Smartphones are big on signal processing, voice for telephony communications, and also for music playback, gaming, and movies. Voice processing is the unsung hero in mobile audio devices—significantly enhancing voice call quality, intelligibility, and speech recognition (command) accuracy. Voice processing enables natural full-duplex communication in speakerphones, suppressing echo and acoustic feedback, and beamforming the mics for clear speech conversations in noisy places.
The vendors of these voice processing technologies operate in a fiercely competitive market, which drives continuous product design improvements. Further innovative R&D efforts will no doubt lead to better, faster, less expensive solutions that will benefit mobile device users in years to come.
Some of the processing takes place in the voice co-processor/codec (e.g., from Qualcomm and Cirrus Logic), but the processing smarts are distributed around a bit. Some processing, such as active noise cancelation (ANC), is starting to appear in the USB-C audio signal chain. And, most smartphones drive the receiver (earpiece) and speaker (speakerphone) with a smart amp, which monitors excursion and voice coil heat and limits operation to the safe operating area (SOA) of the speaker system.
The bottom line is smart amps enable manufacturers to get more sound out of tiny speakers crammed into shrink-wrapped enclosures without distortion, death, and destruction. Most of the leading semiconductor amp chip vendors such as NXP, Qualcomm, Texas Instruments (TI), and Maxim now offer smart amps.
Early Smartphones
Early mobile phone voice signal processing research was conducted by Motorola, Nokia, Ericsson, and the other pioneering mobile phone companies. Apple’s Newton digital personal assistant, soon followed by Apple’s development of iTunes (with iTunes initial launch in a Motorola mobile phone in 2004), and all this coalesced with the iPhone 2G, which debuted in 2007.
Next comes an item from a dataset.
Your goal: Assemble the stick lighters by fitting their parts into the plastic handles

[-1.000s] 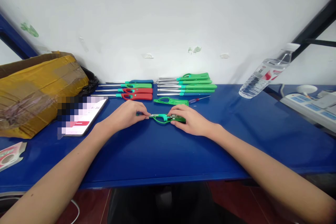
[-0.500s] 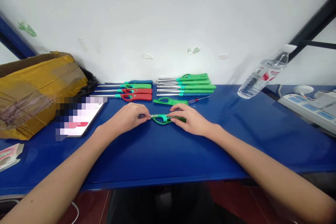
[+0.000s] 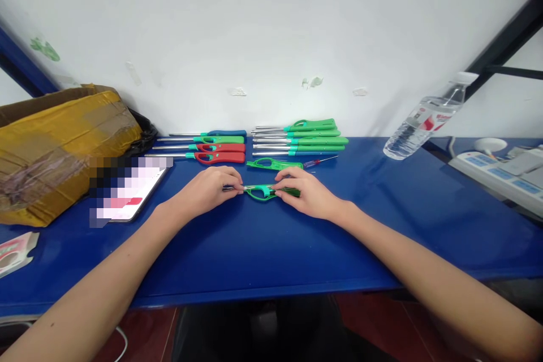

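Between my hands lies a green long-neck gas lighter (image 3: 259, 193), low over the blue table, with a teal trigger and some inner metal parts showing. My left hand (image 3: 215, 188) pinches its metal tube end. On the handle end, the fingers of my right hand (image 3: 303, 192) are closed and hide part of it. Just behind, a loose green handle shell (image 3: 275, 164) rests on the table. A small screwdriver (image 3: 319, 162) with a clear reddish handle touches or nearly touches the shell's right end.
Finished-looking lighters lie in two groups by the wall: red, green and blue ones (image 3: 220, 147) left, mostly green ones (image 3: 318, 140) right. A taped cardboard box (image 3: 68, 153) and phone (image 3: 136, 195) are left. A water bottle (image 3: 424, 121) and power strip (image 3: 500, 172) stand right.
The fingers of my left hand have shifted slightly at the tube end of the lighter. My right hand and the things on the table look nearly unchanged.
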Demonstrator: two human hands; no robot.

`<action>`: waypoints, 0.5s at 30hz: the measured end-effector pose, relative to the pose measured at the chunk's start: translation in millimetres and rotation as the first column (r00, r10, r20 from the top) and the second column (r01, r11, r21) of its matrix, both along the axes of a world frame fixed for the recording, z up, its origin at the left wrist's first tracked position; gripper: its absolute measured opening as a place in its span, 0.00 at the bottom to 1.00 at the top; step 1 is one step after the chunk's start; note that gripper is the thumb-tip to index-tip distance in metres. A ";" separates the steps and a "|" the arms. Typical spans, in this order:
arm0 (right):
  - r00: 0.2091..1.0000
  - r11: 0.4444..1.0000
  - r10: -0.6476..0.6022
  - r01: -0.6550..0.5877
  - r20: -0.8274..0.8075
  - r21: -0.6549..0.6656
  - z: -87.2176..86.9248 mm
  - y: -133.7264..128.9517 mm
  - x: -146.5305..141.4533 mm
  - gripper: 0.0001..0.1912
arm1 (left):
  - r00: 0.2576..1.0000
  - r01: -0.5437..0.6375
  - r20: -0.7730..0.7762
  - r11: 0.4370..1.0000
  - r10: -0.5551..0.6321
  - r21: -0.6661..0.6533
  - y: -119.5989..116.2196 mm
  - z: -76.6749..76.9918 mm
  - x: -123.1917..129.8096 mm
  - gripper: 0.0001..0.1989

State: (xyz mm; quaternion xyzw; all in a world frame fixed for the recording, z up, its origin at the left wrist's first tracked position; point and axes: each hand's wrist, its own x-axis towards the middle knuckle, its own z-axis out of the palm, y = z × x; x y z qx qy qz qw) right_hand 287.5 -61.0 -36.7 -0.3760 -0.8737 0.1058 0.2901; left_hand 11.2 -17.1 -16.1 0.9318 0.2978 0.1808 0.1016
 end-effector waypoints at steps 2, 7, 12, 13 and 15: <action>1.000 1.000 -0.009 0.008 -0.029 -0.017 1.5 0.4 0.5 0.11 | 1.000 -0.001 0.003 1.000 0.001 -0.005 -0.3 0.5 0.4 0.09; 0.976 0.990 -0.137 0.137 -0.171 -0.014 6.6 9.1 10.9 0.21 | 0.996 -0.078 0.041 0.996 0.080 -0.053 1.2 -0.5 2.2 0.07; 0.958 0.966 -0.254 0.257 -0.135 0.006 12.8 27.7 19.4 0.17 | 0.998 -0.029 0.060 0.998 0.032 -0.050 4.7 -4.2 1.7 0.06; 0.960 0.963 -0.266 0.268 -0.091 0.012 14.4 31.9 18.5 0.15 | 0.998 -0.008 0.059 0.999 0.010 -0.036 5.1 -4.9 1.3 0.07; 0.966 0.967 -0.254 0.252 0.041 0.032 17.4 40.4 14.1 0.15 | 0.999 0.004 0.051 1.000 -0.004 -0.007 5.5 -6.0 0.7 0.08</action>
As smartphone computing power continued to ramp up, so did the voice processing in the audio hub/co-processor. Third-party algorithm specialists emerged, with many now absorbed by bigger fish. SoftMax (now Qualcomm’s Fluence), Acoustic-Tech (now Cirrus Logic’s SoundClear), Audience (merged into Knowles Intelligent Microphones), Convergent (now merged in Synaptics), among others, all fought each other for smartphone, tablet, and laptop design wins. A more recent entry (with some design wins in Samsung phones) is DSP Group’s HDClear. Today, even the least sophisticated phone has processing power beyond the dreams of anyone just a few decades ago.
Voice Challenges
Let’s state the obvious, while there are endless app and personal assistant functions, a mobile phone, at its core purpose, is voice communication and as such, sound clarity is the highest priority. The goal is to provide clearly intelligible speech in noisy environments. With the uplink (what you say) and the downlink (what the receiving party hears), users expect to communicate without intrusive noise. Every day users are taking calls while walking down a busy street in NYC, driving in a car with the window open and the radio blaring, at a windy beach, or in the din of a crowded restaurant). All these examples are challenging environments for even the most sophisticated state-of-the-art signal processing algorithms.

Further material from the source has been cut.